Food lovers, be warned because meals made from insects are coming to a plate near you, Country File warned in 2018. The reason they gave:
“It’s been well documented that the world’s population will hit nine billion by the year 2050. Which means a vast number of extra mouths to feed, a massive increase in the demand for meat, and enormous pressure on our existing land and food resources. So, the search is on to find new types of protein to feed us and our animals. That’s where the farming of insects for food could provide the answer.
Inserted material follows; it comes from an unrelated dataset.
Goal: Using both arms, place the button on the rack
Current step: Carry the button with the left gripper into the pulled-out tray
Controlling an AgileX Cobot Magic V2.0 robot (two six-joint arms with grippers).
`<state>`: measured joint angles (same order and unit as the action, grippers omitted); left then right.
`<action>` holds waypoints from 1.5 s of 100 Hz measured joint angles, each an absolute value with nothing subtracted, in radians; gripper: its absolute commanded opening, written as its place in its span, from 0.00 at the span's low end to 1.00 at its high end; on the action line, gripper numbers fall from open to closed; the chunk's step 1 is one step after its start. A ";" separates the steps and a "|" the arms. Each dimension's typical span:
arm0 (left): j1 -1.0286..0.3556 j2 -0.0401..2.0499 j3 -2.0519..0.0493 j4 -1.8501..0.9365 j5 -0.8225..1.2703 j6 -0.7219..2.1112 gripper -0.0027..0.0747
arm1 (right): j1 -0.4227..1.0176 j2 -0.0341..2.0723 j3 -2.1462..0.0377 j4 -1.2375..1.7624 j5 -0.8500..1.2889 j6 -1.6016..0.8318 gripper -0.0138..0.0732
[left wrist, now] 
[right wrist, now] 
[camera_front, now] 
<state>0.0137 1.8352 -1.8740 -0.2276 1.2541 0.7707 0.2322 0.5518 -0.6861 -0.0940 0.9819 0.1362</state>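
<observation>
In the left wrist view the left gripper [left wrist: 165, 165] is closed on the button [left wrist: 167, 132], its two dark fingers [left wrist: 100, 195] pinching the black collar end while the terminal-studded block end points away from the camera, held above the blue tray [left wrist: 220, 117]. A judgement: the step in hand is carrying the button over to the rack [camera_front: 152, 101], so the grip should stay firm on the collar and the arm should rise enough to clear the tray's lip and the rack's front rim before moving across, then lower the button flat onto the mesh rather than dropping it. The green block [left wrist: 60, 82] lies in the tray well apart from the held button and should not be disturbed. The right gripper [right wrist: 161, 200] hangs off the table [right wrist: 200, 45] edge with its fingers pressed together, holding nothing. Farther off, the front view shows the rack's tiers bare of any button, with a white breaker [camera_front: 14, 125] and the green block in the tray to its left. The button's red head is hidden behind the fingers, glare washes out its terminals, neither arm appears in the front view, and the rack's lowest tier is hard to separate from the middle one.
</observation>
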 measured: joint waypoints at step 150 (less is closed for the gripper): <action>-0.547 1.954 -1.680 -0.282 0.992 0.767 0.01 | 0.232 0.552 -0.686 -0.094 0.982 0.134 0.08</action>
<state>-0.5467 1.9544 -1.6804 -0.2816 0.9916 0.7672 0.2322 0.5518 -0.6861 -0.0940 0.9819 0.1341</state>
Soon, Sunday lunch might be crickets, grasshoppers, caterpillars or termites.”
This reads eerily similar to a 2013 article, ‘Future of Food’, published by Bill Gates pushing his fake meat:
By 2050, the world’s population will grow to more than 9 billion and our appetite for meat will grow along with it … Put simply, there’s no way to produce enough meat for 9 billion people … That’s why we need more options for producing meat.
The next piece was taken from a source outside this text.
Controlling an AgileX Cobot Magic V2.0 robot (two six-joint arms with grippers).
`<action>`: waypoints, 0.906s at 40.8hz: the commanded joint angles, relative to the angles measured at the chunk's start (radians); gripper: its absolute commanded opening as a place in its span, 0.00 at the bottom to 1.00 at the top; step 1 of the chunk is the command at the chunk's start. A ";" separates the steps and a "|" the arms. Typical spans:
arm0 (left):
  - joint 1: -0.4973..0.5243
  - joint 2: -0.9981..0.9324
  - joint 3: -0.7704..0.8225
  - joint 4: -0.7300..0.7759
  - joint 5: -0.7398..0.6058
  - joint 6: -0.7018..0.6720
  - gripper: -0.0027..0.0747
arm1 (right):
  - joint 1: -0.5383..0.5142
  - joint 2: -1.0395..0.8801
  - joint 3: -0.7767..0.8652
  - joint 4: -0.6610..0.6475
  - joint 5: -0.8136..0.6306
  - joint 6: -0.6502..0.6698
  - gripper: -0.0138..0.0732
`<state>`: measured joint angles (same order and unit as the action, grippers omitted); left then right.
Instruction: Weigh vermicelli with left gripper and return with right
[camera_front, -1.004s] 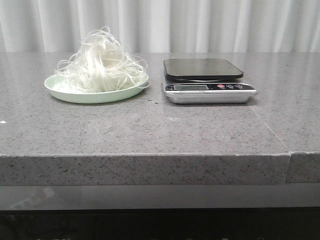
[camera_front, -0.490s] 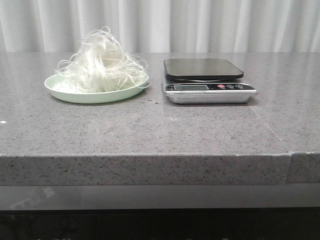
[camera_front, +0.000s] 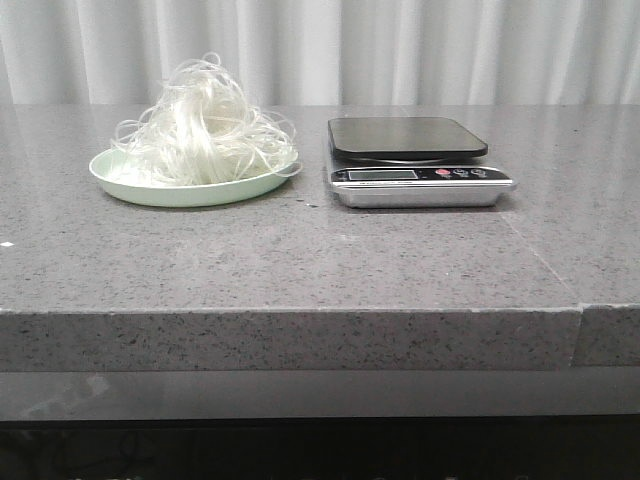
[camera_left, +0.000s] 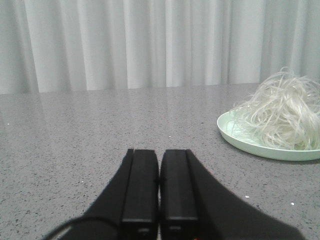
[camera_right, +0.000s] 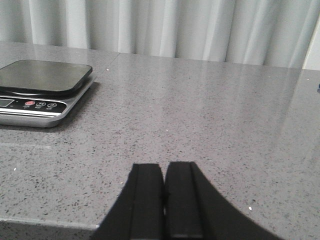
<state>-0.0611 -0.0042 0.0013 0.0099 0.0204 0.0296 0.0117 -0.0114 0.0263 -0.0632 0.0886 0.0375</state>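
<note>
The vermicelli (camera_front: 205, 125) is a fluffy tangle of white strands piled on a pale green plate (camera_front: 130, 187) at the left of the grey counter; it also shows in the left wrist view (camera_left: 282, 117) on the plate (camera_left: 250, 146). A kitchen scale (camera_front: 408, 140) with a black platform stands to the right of the plate; the right wrist view shows it too (camera_right: 42, 77). My left gripper (camera_left: 159, 152) is shut and empty, low over the counter, well short of the plate. My right gripper (camera_right: 164, 166) is shut and empty, near the counter's front edge, apart from the scale. Neither gripper shows in the front view.
The counter's front edge (camera_front: 300, 312) runs across the front view, with a seam (camera_front: 580, 310) at the right. White curtains (camera_front: 400, 50) hang behind the counter.
</note>
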 joint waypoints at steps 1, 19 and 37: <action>-0.005 -0.020 0.009 -0.010 -0.079 -0.010 0.22 | -0.006 -0.015 -0.007 -0.009 -0.097 -0.002 0.33; -0.005 -0.020 0.009 -0.010 -0.079 -0.010 0.22 | -0.006 -0.015 -0.007 0.103 -0.119 -0.003 0.33; -0.005 -0.020 0.009 -0.010 -0.079 -0.010 0.22 | -0.006 -0.015 -0.007 0.093 -0.185 -0.003 0.33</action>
<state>-0.0611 -0.0042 0.0013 0.0099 0.0204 0.0296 0.0117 -0.0114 0.0277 0.0417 0.0128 0.0375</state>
For the time being, cricket products, in particular cricket powder, seems to be their product of choice.
Horizon Edible Insects has a cricket farm located in West London. If there’s suddenly an infestation of crickets in West London you know where they escaped from. Its website banner displays a large red cross with the words: “Edible insects made illegal in GB. Consultation deadline 14 August.” Their blog states they want edible insects to be regulated under general food law, as in many countries outside the EU. “Please feel free to copy paste from our answers, if you agree” and send them to the Food Standards Agency. It’s doubtful many agreed.
Instar Farming’s website displays no such warning. Located in Blankney, Lincoln, Instar is “farming crickets for food in the UK” and is funded by the European Union. It heavily promotes the Green Agenda.
This Green Agenda is the same agenda that is bribing farmers in the UK to stop farming while, according to the International Monetary Fund (“IMF”), a potential world food crisis looms:
The Covid-19 pandemic, interruption in international supply chains, and the war in Ukraine have severely disrupted food, fuel, and fertilizer markets, which are interlinked. By June 2022 the number of acute food insecure people – whose access to food in the short term has been restricted to the point that their lives and livelihoods are at risk – increased to 345 million in 82 countries according to WFP.
Joint Statement by the Heads of the Food and Agriculture Organization, International Monetary Fund, World Bank Group, World Food Programme, and World Trade Organization on the Global Food Security Crisis, Relief Web, 16 July 2022
And it is the same agenda that is forcing farmers off their land in the Netherlands and any other countries that are members of the European Union.
Other parts of the world are also seeing farmers systematically moved off their land, for example, the USA.